Although the +18% growth guidance for the fourth quarter appears low, note that in Q4 2022, the copmpany estimates about 4% bump from the midterm elections which won’t impact Q4 this year. Adjusting for that, an apples to apples growth rate would be +22% implied by the guidance, and if TTD has just a small beat, they would maintain their +25% growth rate (adjusted for election spend). Next year, in 2024, they will get a material postivie bump for the presidential cycle election advertising spend.
MongoDB
MDB’s stock price has drifted up in recent weeks, at least partially due to strong results from other companies whose performance is driven by many of the same trends.

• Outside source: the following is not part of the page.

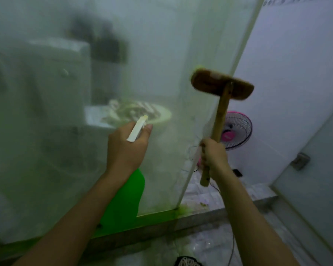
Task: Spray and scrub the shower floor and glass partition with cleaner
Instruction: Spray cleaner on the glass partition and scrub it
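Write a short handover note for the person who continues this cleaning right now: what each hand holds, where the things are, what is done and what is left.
Left hand: grips the green spray bottle, nozzle toward the glass partition.
Right hand: grips the wooden handle of the scrub brush, head raised near the partition's right edge.
Done: the glass looks hazy and green cleaner has pooled along its bottom edge, so spraying has likely begun.
Left: scrub the glass. Little of the shower floor shows; its state cannot be judged.

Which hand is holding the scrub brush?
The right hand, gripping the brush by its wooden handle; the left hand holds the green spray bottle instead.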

I expect that Mongo is going to continue to benefit from the needs of growing AI capabilities among their customers. They still have lots of opportunities to shift more of their existing customes DB needs onto Mongo, and I really like this company’s position and the opportunities ahead over coming years.
We’ll get a lot more information about how things are going on Tuesday.
That’s it’s for another month. Wishing everyone a happy healthy holiday season and rest of 2023!